Random numbers may not improve your chances of winning the lottery, but they have the potential to improve cyber security.

David Zuckerman, a UT computer scientist, and Eshan Chattopadhyay, a graduate computer science student, have developed a theorem that lays the foundation for new ways of producing random numbers that require less computational efforts.

“From a theoretical perspective, our algorithm is a great advance from current ones,” Zuckerman said.

Zuckerman works on the mathematical aspects of computing: creating algorithms and solving theorems. He has also focused a lot of his research specifically on randomness in algorithms.

Randomness applications work by creating sequences that do not follow an established pattern and thus cannot be predicted. Scientists use randomness to model complexity or create randomized algorithms. Examples include measuring statistical changes in the economy and electoral polling, or analyzing complex systems like climate change.

The study of randomness extraction focuses on obtaining nearly uniform numbers from sources that are only weakly random. Extractors are functions that output and uniformly distribute random numbers that vary from the input source.

Imagine you are with a group and friends and are rolling a dice. If there are six people present, you have six chances of rolling each of the numbers on the dice. While the input (your friends rolling the dice) is not random, the output (the numbers you roll) is random. The number of times you roll changes the quality of randomness you can achieve.

“High quality randomness is important because it helps keep online channels more secure,” Zuckerman said. “When you buy something from Amazon and even if you have never [bought from] Amazon before, you can create a secure channel, even if someone is eavesdropping on all the communication. You need randomness to do this.”

Confidential applications, like credit card transactions, use randomness to protect themselves from hackers while scientists use randomness to test hypotheses. Zuckerman said that in high-quality randomness the numbers are completely random, while sets of low-quality randomness include numbers that exhibit some sort of pattern, meaning they could potentially be predicted.

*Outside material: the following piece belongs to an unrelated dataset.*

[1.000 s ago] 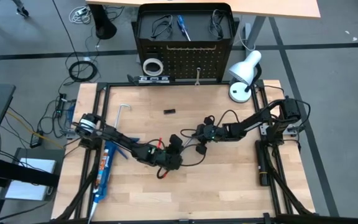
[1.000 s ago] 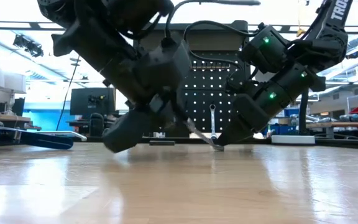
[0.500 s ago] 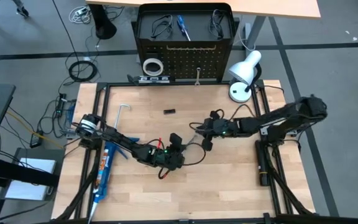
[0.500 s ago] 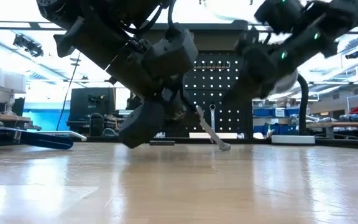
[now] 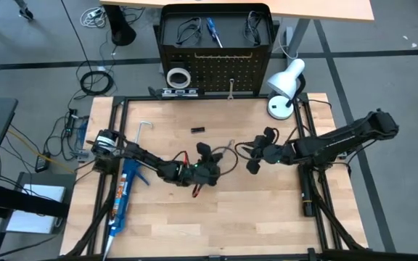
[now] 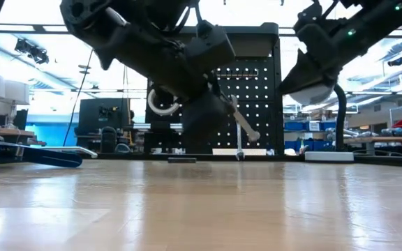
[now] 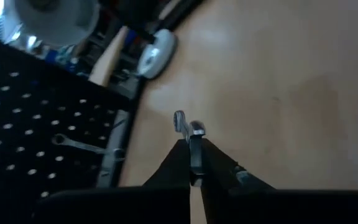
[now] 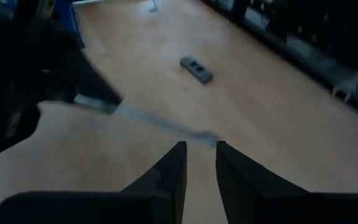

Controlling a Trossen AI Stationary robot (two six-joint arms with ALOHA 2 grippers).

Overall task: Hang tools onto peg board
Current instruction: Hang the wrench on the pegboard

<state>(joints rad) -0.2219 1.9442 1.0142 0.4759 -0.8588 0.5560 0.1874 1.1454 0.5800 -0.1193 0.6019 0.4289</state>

“A lot of times hackers attack security by finding where people use low-quality randomness when they are supposed to be using high-quality randomness,” Zuckerman said.

Presently, most applications require truly random, uncorrelated numbers but high-quality randomness is hard to achieve.

Previous versions of randomness extractors were less practical because they required that at least one of the source sequences be close to truly random.

Chattopadhyay’s and Zuckerman’s theorem allows the use of two sequences that are only weakly random. In their theorem, they mix a small amount of high-quality with a high amount of low-quality randomness to produce a large amount of high-quality numbers.

“Our algorithm is efficient in theory although it is not suitable for practical use yet,” Zuckerman said. “We would want to improve it from a theoretical perspective before we even began implementing it.”

Chattopadhyay said the theorem has potential to be wide-reaching. The duo will present their research at the annual Symposium on Theory of Computing in June where they plan to discuss their methods that lead to this key discovery.